» How to complete this task
All records should be reproduced verbatim.

= Beginning of Section =

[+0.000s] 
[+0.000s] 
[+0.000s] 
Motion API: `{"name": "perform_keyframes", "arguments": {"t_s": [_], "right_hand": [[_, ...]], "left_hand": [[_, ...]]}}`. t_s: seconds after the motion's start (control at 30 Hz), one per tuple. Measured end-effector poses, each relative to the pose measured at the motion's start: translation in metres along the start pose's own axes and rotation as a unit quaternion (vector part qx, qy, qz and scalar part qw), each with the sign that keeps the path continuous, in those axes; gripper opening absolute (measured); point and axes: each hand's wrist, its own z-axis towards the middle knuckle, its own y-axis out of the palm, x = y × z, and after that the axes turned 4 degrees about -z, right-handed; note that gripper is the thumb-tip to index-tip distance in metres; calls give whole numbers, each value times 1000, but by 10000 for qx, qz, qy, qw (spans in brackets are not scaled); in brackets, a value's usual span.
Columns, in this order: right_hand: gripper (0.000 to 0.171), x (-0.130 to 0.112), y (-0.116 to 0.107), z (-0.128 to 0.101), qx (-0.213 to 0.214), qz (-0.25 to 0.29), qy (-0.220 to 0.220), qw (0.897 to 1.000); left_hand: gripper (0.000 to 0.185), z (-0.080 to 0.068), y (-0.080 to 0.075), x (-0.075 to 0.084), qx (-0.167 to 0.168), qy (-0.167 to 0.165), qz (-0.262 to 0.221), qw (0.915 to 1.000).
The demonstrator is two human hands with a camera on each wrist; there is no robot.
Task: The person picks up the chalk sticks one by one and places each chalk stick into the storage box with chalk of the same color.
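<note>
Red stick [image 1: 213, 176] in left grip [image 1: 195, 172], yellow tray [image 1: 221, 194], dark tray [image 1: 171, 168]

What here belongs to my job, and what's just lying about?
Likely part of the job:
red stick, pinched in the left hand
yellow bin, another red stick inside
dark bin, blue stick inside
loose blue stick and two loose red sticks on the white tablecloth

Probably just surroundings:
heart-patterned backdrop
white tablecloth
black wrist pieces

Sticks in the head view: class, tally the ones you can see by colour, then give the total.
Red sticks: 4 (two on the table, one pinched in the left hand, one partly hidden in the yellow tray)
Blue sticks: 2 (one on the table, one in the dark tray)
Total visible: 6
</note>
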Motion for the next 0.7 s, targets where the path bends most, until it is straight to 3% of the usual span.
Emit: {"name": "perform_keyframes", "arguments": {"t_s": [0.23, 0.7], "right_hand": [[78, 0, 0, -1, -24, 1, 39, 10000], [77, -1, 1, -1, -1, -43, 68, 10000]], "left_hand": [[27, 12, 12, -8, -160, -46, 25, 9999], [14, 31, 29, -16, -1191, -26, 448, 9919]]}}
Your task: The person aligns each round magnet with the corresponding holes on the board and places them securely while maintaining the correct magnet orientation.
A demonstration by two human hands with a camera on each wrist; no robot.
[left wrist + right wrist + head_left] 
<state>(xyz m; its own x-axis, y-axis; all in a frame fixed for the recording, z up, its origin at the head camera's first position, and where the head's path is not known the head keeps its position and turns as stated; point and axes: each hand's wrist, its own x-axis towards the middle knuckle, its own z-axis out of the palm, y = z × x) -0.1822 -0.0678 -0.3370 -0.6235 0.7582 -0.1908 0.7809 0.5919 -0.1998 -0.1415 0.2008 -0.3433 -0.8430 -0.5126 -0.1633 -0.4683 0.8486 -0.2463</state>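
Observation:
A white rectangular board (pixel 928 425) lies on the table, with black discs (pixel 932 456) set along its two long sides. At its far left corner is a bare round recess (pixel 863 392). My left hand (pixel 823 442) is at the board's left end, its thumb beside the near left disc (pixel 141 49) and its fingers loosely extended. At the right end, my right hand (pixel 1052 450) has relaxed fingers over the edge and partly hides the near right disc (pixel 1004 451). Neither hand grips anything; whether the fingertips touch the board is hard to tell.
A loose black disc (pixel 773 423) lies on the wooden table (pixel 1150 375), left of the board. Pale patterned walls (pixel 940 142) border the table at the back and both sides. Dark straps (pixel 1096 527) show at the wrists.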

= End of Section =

» Completed task
[+0.000s] 
[+0.000s] 
[+0.000s] 
Motion API: `{"name": "perform_keyframes", "arguments": {"t_s": [_], "right_hand": [[_, ...]], "left_hand": [[_, ...]]}}`. t_s: seconds after the motion's start (control at 30 Hz), one per tuple. Measured end-effector poses, each relative to the pose measured at the motion's start: translation in metres along the start pose's own axes and rotation as a unit quaternion (vector part qx, qy, qz and scalar part qw), each with the sign that keeps the path continuous, in those axes; gripper opening absolute (measured); point and axes: each hand's wrist, its own z-axis towards the middle knuckle, its own y-axis out of the palm, x = y × z, and after that the axes turned 4 degrees about -z, right-handed; note that gripper is the thumb-tip to index-tip distance in metres; calls give whole numbers, each value times 1000, but by 10000 for qx, qz, qy, qw (spans in brackets are not scaled); in brackets, a value's usual span.
Columns, in this order: right_hand: gripper (0.000 to 0.171), x (-0.130 to 0.112), y (-0.116 to 0.107), z (-0.128 to 0.101), qx (-0.213 to 0.214), qz (-0.25 to 0.29), qy (-0.220 to 0.220), qw (0.897 to 1.000); left_hand: gripper (0.000 to 0.185), z (-0.080 to 0.068), y (-0.080 to 0.075), x (-0.075 to 0.084), qx (-0.167 to 0.168), qy (-0.167 to 0.165), qz (-0.262 to 0.221), qw (0.915 to 1.000).
The demonstrator is two human hands with a camera on each wrist; there is no robot.
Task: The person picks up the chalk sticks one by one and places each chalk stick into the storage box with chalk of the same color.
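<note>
Red stick [image 1: 213, 176] in left grip [image 1: 195, 172], yellow tray [image 1: 221, 194], dark tray [image 1: 171, 168]

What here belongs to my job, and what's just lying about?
Likely part of the job:
red stick, pinched in the left hand
yellow bin, another red stick inside
dark bin, blue stick inside
loose blue stick and two loose red sticks on the white tablecloth

Probably just surroundings:
heart-patterned backdrop
white tablecloth
black wrist pieces

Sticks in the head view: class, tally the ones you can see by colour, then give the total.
Red sticks: 4 (two on the table, one pinched in the left hand, one partly hidden in the yellow tray)
Blue sticks: 2 (one on the table, one in the dark tray)
Total visible: 6
</note>
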Motion for the next 0.7 s, targets where the path bends most, until it is straight to 3% of the usual span.
Emit: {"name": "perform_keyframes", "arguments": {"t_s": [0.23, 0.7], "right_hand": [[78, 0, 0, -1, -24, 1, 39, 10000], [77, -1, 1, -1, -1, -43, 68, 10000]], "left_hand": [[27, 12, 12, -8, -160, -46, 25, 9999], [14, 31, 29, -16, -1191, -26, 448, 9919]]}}
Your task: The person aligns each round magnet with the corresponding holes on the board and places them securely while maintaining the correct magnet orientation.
A demonstration by two human hands with a camera on each wrist; no robot.
[left wrist + right wrist + head_left] 
<state>(xyz m; its own x-axis, y-axis; all in a frame fixed for the recording, z up, its origin at the head camera's first position, and where the head's path is not known the head keeps its position and turns as stated; point and axes: each hand's wrist, its own x-axis towards the middle knuckle, its own z-axis out of the palm, y = z × x) -0.1822 -0.0678 -0.3370 -0.6235 0.7582 -0.1908 0.7809 0.5919 -0.1998 -0.1415 0.2008 -0.3433 -0.8430 -0.5126 -0.1633 -0.4683 0.8486 -0.2463</state>
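Observation:
A white rectangular board (pixel 928 425) lies on the table, with black discs (pixel 932 456) set along its two long sides. At its far left corner is a bare round recess (pixel 863 392). My left hand (pixel 823 442) is at the board's left end, its thumb beside the near left disc (pixel 141 49) and its fingers loosely extended. At the right end, my right hand (pixel 1052 450) has relaxed fingers over the edge and partly hides the near right disc (pixel 1004 451). Neither hand grips anything; whether the fingertips touch the board is hard to tell.
A loose black disc (pixel 773 423) lies on the wooden table (pixel 1150 375), left of the board. Pale patterned walls (pixel 940 142) border the table at the back and both sides. Dark straps (pixel 1096 527) show at the wrists.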

The response to this exercise is complete.